Work instruction
A single number is required: how many lines in the data below contain "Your".

(Source data Opens)

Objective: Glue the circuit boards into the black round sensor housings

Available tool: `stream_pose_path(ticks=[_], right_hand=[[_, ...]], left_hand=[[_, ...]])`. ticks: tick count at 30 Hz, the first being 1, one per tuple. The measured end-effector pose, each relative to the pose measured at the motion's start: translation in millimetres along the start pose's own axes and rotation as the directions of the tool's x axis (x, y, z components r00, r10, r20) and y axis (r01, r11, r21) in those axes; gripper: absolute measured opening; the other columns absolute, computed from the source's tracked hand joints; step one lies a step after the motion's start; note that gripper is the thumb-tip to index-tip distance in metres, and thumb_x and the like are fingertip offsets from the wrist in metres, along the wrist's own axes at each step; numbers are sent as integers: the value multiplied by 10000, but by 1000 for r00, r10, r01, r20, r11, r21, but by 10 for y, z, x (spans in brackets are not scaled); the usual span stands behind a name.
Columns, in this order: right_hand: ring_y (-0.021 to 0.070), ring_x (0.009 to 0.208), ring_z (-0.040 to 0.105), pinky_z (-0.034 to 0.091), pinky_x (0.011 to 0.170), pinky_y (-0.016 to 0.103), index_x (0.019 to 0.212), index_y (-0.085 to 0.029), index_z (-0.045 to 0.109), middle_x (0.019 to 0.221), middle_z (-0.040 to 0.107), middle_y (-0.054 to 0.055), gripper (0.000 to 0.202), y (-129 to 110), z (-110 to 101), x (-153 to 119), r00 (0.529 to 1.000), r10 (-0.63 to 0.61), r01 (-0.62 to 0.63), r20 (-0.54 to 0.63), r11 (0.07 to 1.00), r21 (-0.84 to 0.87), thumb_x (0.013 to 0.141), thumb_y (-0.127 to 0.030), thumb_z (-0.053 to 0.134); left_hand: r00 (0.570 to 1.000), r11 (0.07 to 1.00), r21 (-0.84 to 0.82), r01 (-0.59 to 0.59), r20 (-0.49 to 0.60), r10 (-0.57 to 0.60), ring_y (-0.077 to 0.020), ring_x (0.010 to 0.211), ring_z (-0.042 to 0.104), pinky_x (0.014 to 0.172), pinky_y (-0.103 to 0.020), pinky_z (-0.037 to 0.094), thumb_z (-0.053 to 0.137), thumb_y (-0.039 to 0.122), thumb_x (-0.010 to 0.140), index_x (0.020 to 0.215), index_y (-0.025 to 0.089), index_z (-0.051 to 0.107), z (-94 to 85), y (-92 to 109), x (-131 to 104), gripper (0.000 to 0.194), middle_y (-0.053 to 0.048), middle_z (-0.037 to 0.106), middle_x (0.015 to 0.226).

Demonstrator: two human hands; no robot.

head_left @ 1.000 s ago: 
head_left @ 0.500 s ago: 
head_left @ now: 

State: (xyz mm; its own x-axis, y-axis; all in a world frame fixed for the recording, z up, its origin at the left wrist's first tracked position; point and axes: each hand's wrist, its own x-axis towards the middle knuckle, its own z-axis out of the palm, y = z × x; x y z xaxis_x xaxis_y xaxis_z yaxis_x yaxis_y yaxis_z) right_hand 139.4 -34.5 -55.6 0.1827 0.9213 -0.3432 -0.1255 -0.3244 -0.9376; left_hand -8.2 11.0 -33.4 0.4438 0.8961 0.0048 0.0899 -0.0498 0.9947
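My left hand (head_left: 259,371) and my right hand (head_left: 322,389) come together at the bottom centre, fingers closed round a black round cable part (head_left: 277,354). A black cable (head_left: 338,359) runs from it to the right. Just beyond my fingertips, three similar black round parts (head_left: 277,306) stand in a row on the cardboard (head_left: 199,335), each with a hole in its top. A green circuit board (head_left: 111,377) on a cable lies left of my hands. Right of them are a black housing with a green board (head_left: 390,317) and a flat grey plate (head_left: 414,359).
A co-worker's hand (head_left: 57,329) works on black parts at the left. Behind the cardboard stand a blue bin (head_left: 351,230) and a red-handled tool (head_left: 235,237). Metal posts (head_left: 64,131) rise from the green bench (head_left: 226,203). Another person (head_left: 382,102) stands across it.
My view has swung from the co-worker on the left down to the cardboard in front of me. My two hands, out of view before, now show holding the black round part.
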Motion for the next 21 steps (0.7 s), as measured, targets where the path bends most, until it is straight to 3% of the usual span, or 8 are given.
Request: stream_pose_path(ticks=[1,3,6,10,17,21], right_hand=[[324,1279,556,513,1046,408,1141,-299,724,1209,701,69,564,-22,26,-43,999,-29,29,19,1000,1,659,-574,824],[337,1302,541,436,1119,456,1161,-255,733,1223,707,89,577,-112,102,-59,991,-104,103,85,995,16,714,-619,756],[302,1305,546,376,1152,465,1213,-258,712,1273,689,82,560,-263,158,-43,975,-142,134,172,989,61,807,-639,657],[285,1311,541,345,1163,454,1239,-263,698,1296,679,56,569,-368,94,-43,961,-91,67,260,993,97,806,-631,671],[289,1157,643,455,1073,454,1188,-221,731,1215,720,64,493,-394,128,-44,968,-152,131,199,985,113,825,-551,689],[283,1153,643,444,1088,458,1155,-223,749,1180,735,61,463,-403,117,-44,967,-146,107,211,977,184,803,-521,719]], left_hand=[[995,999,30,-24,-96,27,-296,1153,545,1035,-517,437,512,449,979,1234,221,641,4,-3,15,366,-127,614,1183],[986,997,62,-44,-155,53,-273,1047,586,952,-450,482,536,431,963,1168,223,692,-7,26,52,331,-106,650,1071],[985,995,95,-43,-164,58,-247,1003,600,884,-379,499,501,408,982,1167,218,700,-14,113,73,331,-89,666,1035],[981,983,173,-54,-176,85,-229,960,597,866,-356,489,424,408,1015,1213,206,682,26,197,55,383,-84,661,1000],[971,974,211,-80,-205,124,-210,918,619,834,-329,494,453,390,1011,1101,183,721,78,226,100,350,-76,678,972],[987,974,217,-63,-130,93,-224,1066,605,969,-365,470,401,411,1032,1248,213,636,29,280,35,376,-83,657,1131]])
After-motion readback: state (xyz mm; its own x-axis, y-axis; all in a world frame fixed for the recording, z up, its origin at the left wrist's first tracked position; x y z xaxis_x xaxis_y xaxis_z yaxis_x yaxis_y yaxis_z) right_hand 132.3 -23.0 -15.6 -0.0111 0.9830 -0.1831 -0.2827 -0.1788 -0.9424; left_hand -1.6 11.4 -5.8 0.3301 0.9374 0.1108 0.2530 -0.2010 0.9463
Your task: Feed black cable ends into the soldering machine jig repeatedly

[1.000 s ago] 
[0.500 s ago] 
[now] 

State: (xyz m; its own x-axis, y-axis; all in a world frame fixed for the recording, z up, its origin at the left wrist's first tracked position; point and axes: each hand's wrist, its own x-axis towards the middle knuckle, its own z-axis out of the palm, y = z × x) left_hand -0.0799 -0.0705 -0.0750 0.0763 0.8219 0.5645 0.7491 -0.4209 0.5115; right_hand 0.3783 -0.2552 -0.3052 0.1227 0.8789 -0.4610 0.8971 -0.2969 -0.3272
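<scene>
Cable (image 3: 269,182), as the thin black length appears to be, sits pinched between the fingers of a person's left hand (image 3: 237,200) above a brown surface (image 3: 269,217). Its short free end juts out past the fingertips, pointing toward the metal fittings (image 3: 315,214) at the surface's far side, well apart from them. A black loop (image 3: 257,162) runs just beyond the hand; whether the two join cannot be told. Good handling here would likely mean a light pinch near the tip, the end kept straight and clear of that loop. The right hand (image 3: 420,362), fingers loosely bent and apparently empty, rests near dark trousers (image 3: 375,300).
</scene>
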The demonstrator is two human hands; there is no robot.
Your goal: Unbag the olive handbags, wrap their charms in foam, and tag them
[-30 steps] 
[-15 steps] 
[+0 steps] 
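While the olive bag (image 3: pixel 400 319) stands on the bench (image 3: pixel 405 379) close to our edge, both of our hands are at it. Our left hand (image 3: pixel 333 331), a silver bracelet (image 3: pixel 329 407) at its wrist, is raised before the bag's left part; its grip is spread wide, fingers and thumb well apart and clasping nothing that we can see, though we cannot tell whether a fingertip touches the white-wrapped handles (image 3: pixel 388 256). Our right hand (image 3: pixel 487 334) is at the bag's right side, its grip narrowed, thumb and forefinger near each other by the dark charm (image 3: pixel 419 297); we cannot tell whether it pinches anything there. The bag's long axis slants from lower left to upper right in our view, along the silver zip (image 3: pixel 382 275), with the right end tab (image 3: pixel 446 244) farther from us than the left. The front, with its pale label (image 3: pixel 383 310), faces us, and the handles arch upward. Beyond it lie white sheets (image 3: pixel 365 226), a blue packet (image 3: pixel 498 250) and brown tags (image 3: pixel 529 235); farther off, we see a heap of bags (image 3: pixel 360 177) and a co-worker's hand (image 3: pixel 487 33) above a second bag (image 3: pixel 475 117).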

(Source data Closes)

Answer to this problem
2